Washing հands and giving up chips

13 May 2019

By Tatevik Oganessian,
Photos by: Knar Babayan

4 min read

“I didn’t like to wash my hands here… I was scared but Narine has helped me overcome my fear,” says a 4-year-old girl from Dsegh community in Lori.

The little girl is just one of the many children aged 3 to 6 that have been attending COAF SMART Center Child Development Corner. And Narine Movsisyan is the coordinator of the Corner. Here, kids learn to express themselves, relax and develop various useful skills. The sessions at SMART Center help them go through the transition to kindergarten and school painlessly and overcome the fear of being apart from their parents.

“Children play, sing and dance a lot. We draw and use art therapy techniques,” Narine says. “The important thing is that children share their newly gained knowledge and skills with their families, and we often get feedback from parents whose kids have learnt, for example, to say Thank You. They go home and surprise their mothers by saying “Thank you, mommy” for the first time.”

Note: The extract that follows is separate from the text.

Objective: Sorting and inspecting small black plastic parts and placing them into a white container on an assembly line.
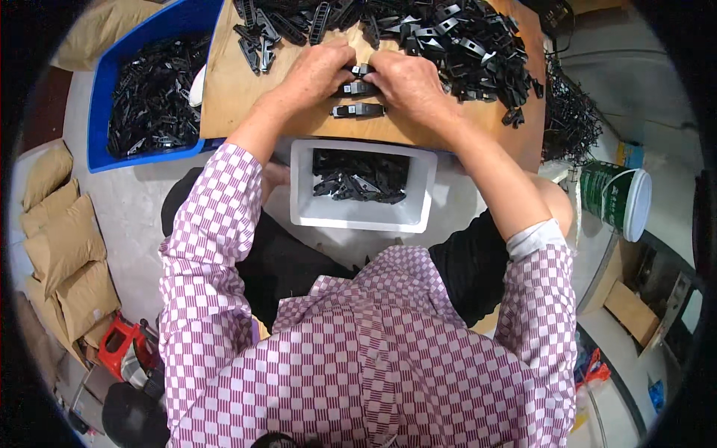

Narine Movsisyan has been with COAF since October 2016. She mentions that she has a ten years’ experience as a psychologist and shares her thoughts about the working in rural areas. “I used to think that children in rural communities would be shy but as soon I started working with COAF I realized that they were quite open and willing to communicate. They are not any different from urban kids – they just have fewer opportunities. There are not many chances for them to be involved in after-school activities. For example, lots of girls want to learn modern dances but their schools offer only folk dances to them. Rural kids opened a whole new world for me. I didn’t even expect we had so many resources in villages. When people in beneficiary communities saw that I was there to help them, they began trusting me more. Sometimes young mothers saw me in a local store and smiled at me. “We know that you are our psychologist,” they said.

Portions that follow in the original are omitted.